Kimi iktidar çevrelerinin “Boğaziçi sadece elitlerin değil, milletindir” sözleriyle kayyım rektöre destek vermesine ilişkin de değerlendirmede bulunan Küçük, “Siyasi iktidar son 20 yılında bir takım iktisadi ve siyasi zümreler yarattı. Bu eleştiriyi yapanların, tam farkında olmasalar da, bizzat kendileri seçkinler. Muhafazakâr ya da İslamcı olarak adlandırılan görece eğitimli siyasi ve iktisadi elitlerin kendisi bugün taşrada veya varoşlarda yaşamıyor artık.” dedi. Boğaziçi Üniversitesi üzerinden başlayan ‘elitizm’ tartışmalarına ilişkin şunları söyledi:
“Bir kavram, bir imge veya bir kurum olarak Boğaziçi, ona atfedilen ‘elitizm’, ‘beyaz Türklük’, “kolejli olmak”, “aşırı modernlik” vs. anlamlarından dolayı -nesiller boyunca simgesel olarak kaale alınmamış, ve kültürel olarak dışlanmış alt sınıfların/kimliklerin toplumsal psikolojilerinde- bir taraftan öykünülen ve bu yüzden elde edilmesi arzulanan, diğer bir taraftan da hınç duyulan erişimi imkansız büyülü bir nesneye işaret ediyor. Sınıfsal farklılığa içkin olan bu eşitsizlik durumu fevkalade sorunlu ve yıkıcı bir toplumsal öznellik yapısının biçimlenmesine sebebiyet veriyor. Buradan bakıldığında, Türkiye’de ana akım muhafazakâr seçkin entelektüel tipolojisinde beliren en baskın duygu biri ötekine öykünmeyse, diğeri de öykünmeye yapışık ‘haset’ duygusudur. Bu duygu daha fazla maddi ve siyasi güç biriktirmekle tatmin olmuyor maalesef. Yani, hem öykünüldüğü, hem de nefret edildiği için zorla zapt edilmesi gereken Boğaziçi, ele geçirildiğinde de bu yeni seçkin türünün tatmin olabileceğine inancım yok, çünkü kurum/mekan zapt edildiğinde, söz konusu yeni seçkinlerin hayal dünyasını süsleyen Boğaziçi imgesi de büyülü halesini yitirecektir.
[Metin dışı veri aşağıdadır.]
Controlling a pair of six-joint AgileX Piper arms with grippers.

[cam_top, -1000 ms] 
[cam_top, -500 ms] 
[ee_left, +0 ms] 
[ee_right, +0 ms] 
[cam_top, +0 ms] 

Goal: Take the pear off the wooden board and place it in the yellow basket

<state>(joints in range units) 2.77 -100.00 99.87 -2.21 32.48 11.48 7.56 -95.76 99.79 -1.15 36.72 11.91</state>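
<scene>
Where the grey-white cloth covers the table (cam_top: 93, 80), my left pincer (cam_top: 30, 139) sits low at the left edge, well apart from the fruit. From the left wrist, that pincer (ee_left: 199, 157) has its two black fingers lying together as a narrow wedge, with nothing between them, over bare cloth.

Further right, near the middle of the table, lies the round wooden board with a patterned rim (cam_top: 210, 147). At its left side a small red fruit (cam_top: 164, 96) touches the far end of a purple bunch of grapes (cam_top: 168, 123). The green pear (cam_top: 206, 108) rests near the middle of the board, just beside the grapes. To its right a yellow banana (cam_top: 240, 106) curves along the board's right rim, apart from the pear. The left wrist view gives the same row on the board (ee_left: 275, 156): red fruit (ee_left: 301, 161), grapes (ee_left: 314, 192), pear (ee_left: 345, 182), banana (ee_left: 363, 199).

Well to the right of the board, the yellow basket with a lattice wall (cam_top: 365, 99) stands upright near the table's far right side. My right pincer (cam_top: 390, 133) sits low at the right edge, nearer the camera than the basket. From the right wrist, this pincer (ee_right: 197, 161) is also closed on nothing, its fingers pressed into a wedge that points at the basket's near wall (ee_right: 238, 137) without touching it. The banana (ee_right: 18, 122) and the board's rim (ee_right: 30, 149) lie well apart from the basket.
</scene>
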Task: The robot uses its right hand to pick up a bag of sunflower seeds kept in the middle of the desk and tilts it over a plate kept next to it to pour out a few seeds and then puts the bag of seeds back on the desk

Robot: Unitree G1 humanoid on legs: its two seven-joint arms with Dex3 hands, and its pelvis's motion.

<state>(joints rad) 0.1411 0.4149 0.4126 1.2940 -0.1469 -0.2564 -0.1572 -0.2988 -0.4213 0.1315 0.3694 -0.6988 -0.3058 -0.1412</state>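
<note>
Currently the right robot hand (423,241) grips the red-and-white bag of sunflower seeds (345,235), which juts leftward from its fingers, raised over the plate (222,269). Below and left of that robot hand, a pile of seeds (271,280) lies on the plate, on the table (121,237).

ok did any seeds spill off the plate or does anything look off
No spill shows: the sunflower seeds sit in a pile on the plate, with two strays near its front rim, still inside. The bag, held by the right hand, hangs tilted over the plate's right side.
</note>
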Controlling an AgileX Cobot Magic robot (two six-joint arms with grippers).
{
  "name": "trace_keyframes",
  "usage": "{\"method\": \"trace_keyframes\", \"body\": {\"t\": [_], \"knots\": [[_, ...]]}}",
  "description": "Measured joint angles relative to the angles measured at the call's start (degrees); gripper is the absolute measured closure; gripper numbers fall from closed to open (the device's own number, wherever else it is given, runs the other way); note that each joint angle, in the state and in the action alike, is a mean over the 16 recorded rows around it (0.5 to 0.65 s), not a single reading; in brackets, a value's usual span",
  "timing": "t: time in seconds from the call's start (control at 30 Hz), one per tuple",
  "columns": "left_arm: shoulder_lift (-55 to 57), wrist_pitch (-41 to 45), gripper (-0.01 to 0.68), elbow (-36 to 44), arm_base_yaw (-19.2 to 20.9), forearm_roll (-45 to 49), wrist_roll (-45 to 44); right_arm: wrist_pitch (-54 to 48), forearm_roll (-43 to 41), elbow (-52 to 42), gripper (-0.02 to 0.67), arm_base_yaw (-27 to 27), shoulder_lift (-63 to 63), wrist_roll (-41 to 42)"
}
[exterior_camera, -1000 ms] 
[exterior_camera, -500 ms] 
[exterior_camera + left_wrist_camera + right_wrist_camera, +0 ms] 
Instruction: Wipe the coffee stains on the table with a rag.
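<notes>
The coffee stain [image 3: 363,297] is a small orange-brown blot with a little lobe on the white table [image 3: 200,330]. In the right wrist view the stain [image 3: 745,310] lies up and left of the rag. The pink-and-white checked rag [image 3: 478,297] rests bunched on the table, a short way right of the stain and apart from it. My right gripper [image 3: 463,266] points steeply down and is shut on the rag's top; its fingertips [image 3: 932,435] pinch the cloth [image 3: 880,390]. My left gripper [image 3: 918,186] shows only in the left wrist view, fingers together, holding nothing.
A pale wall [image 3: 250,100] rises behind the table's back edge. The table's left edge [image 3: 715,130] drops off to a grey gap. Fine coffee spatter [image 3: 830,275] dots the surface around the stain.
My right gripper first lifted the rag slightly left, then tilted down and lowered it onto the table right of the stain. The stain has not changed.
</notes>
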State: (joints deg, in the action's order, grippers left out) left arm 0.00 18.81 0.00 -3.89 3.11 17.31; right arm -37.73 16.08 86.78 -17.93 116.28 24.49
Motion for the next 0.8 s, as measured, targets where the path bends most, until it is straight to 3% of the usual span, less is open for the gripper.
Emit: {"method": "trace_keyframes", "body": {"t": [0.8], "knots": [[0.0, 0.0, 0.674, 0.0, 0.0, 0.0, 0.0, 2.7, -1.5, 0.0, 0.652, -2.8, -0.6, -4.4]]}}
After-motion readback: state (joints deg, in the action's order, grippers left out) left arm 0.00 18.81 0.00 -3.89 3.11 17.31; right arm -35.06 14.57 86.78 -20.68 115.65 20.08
Bu yüzden, yeni zümrenin tatminsizlikten ve yapısal mutsuzluktan müteşekkil psişik yapısı, uzun vadede zapt edilmesi gereken başka hayali kaleler veya imgeler icat etmek zorunda kalacaktır.
Bu haset duygusunu toplumsallaştıran kamusal figürlerin etkili bir kısmının eski Boğaziçili olması bu patolojik paradoksal durumu gayet iyi ifade ettiğini düşünüyorum. Belirli bir misyon ile Boğaziçi’ne atanan yeni seyyar rektörün “Ben de Boğaziçiliyim, ben de Metallica dinliyorum, bakın ne kadar da size benziyorum, haydi beni sevin” demesi de mesela bu dizginlenemeyen hevesi ve haseti ifade ettiğini düşünüyorum.
Elitizm eleştirisinin elbette yapılabileceğini ancak buradaki başat fantezinin var olan elit yapıları dönüştürüp daha demokratik bir düzen oluşturmak olmadığını belirten Küçük, “Burada söz konusu olan temel motif, var olan yapıyı ele geçirip aşkla karışık nefret ettiği ve kültürel anlamda kendisine üstün olarak gördüğü ötekinin yerine geçmek isteyen bir heves söz konusu. Siyasi veya iktisadi olarak olmasa da kültürel anlamda betonlaşmış bir alt sınıf refleksiyle karşı karşıyayız” dedi.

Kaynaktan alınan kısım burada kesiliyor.